Close Encounters

Guess who I met tonight?

YES!

Yes, from Road Rules. The embarrassing thing was that my friends told me he was from The Real World.  I didn’t have cable growing up so I don’t know these things ok? I asked him if he was “Yes, from The Real World”…now I feel like an ass. Anyway, he lives up here in S.F. and he was standing outside this bar that my friends and I went to. Let me tell ya, he’s a looker.

I smell like smoke…ok that’s all.

Survival Movie Marathon

I went and saw Fahrenheit today.

When the soldiers were talking about that Drowning Pool song, Let the Bodies Hit the Floor, I was so disgusted. That moment as well as the images of the charred bodies of U.S. soldiers being beaten and strung up like pinatas really stood out in my mind.

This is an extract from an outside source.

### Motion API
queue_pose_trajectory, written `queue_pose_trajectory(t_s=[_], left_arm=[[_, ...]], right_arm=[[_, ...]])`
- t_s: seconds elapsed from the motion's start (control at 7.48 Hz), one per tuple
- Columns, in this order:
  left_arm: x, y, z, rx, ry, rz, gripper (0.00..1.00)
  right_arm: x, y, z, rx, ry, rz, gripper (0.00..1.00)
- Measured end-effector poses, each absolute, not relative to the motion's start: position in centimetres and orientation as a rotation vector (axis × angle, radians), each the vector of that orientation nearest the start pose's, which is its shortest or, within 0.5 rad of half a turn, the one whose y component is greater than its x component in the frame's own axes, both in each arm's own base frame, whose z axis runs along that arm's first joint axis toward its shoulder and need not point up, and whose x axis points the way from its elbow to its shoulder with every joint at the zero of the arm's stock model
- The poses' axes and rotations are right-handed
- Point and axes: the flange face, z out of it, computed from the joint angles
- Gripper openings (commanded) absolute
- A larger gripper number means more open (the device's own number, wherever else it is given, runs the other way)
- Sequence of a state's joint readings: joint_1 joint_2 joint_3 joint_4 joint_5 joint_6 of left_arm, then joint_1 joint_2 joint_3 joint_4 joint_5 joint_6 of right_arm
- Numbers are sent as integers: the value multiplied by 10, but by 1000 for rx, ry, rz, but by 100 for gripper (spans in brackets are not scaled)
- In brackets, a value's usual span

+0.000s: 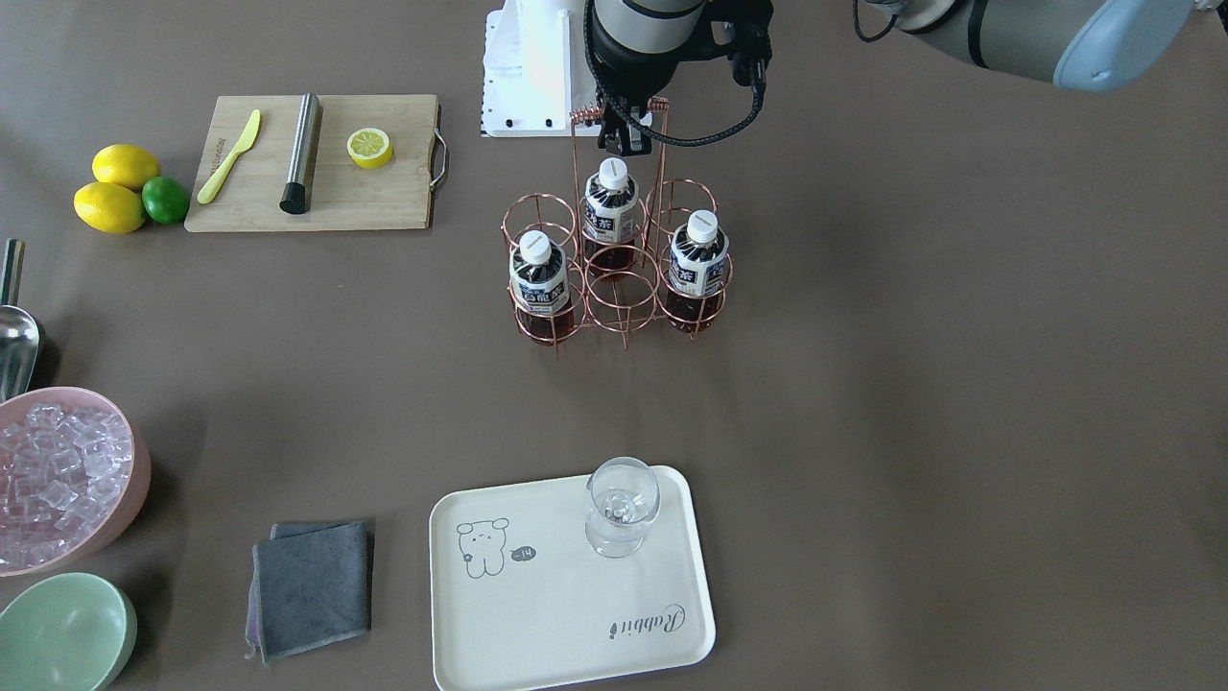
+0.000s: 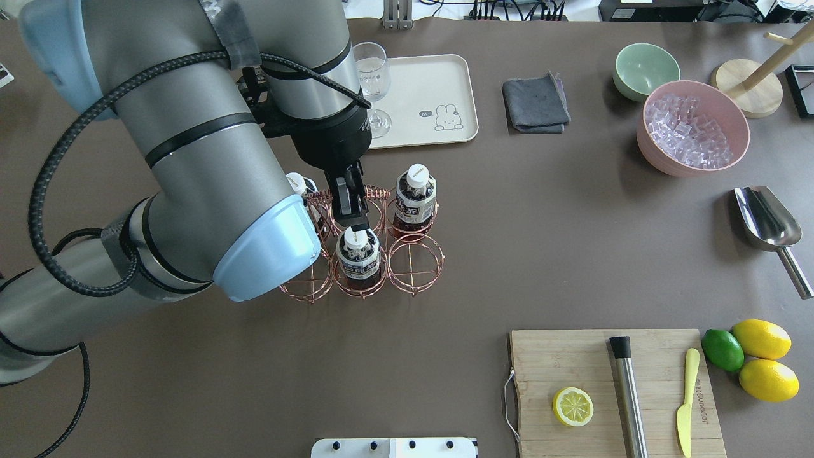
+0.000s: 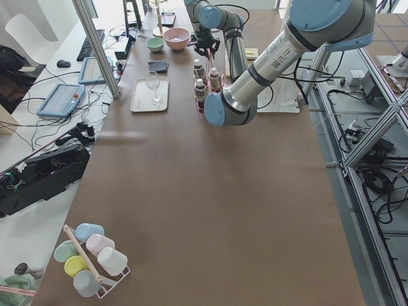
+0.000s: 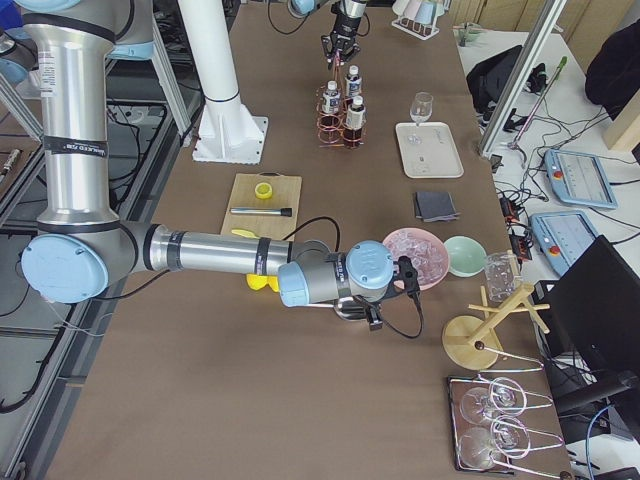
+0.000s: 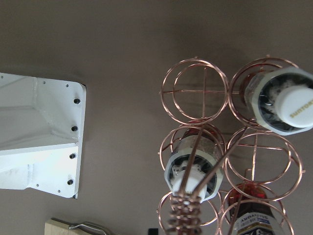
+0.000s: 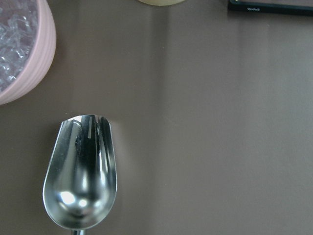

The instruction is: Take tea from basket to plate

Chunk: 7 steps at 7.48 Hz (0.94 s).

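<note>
Three tea bottles stand in the copper wire basket (image 1: 622, 288): one (image 1: 540, 278) at front left, one (image 1: 611, 206) at the back, one (image 1: 700, 259) at right. My left gripper (image 1: 625, 146) hangs by the basket handle just above the back bottle's white cap (image 2: 356, 236), open with nothing in it. From above, that bottle (image 2: 358, 257) sits right under the gripper (image 2: 356, 222). The cream plate (image 1: 537, 614) lies nearer the operators' side. My right gripper (image 4: 372, 318) shows only in the exterior right view, over the scoop; I cannot tell its state.
A stemless glass (image 1: 622, 504) stands on the plate's corner. A grey cloth (image 1: 312, 585), a mint bowl (image 1: 62, 633) and a pink bowl of ice (image 1: 58, 480) lie beside it. A cutting board (image 1: 317, 163) with lemon half, knife and muddler sits near whole fruit (image 1: 125, 187). A metal scoop (image 6: 80, 176) lies below the right wrist.
</note>
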<state>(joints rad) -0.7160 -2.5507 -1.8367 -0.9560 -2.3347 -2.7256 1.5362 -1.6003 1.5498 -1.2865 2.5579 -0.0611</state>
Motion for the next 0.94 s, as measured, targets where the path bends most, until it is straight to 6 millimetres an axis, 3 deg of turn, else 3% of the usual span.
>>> queue_pose_trajectory(t_s=[0.53,0.94], left_arm=[[434,-440,20,-946,485,-1435,0],[436,-436,19,-947,487,-1427,0]], right_arm=[[-21,-512,575,298,-1148,-370,100],[-77,-518,524,408,-1180,-578,98]])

I hope that people realize that this is a very one sided view of the story. Well, obviously….it’s Michael Moore’s view of the story. To me it was 80% of trying to make Bush and his buddies look like idiots, 10% gruesome war footage and brainwashed soldiers and the last 10% was uncovering information and links among the government and “the enemy”.

Then we went home and made pizza then went for a bike ride along the beach. Now I’m watching Flashdance and listening to fireworks.

RE: my last journal entry…I’ve decided I want to throw a Survival Movie Marathon. You know get s bunch of people together dressed up in tattered clothes and/or army fatigues, eat food out of cans, light candles, watch movies like
28 Days Later
Alien
Resident Evil
Jurassic Park

but do which if the Evil Dead movies? 1, 2, or Army?

and is Full Metal Jacket like that? I need a war survival movie.

A Change’ll Do You Good

I’m thinking I want to change my major. Right now it’s business, or marketing to be more specific. I just don’t think I have that kind of business personality. I mean I think I might have fun in marketing but I don’t know if I have that type-A personality and cut throat nature to succeed in that field. So what do I do now?

I was thinking of marine biology…I’ve always wanted to do that. I’d have to be in school for a REALLY long time though. Or maybe history and I could be a history teacher, or an interior designer. I really don’t know what I want.

In My Room

I am alone. It is said that in a urban setting one is more inclined to be alone and live alone than those in suburban or rural settings. Someone living in the city might be surrounded by people but at the same time not have a social life, not have friends at all, alone, maybe even lonely.

Here in my room, like the Beach Boys, I feel safe and comforted. I’m in a room filled with familiar things, things I love, my things. I take comfort in material items, is that bad? I never think of being attached to material items as being a negative because that is how I am.

Back to feeling alone. Actually I’m not feeling alone, I am alone. I sometimes don’t even want to leave my little cubicle of a space but sometimes I dearly wish he could be here to share it with me. It’s such a waste of cozy when I’m the only person here to enjoy it.

The best is when the room is filled with trumpeting piano jazz that keeps night right outside the window and plays off the warm reds and creams on my furniture. Sipping at cocoa or coffee and thinking about snowy fireplaces when it’s the middle of June. Watching old family movies that make me feel young on the inside again.

Svefn-g-englar

Being home in bed right now makes me feel the same dead end, going nowhere, boring life nostalgia that made me leave this place. I don’t know if it’s because I’m listening to depressing music or what, but I feel it and it’s scaring me.

My dad was talking about selling my car. I think he very well should. I mean it’s just sitting around depreciating when it could be sold and the money could be sitting around earning intrest.

The back of my throat is still a bed of infection, which must make a certain someone really happy since he gets to kiss me while I’m here. Should I be concerned that it’s been like this for a week and is not getting better? Am I going to die?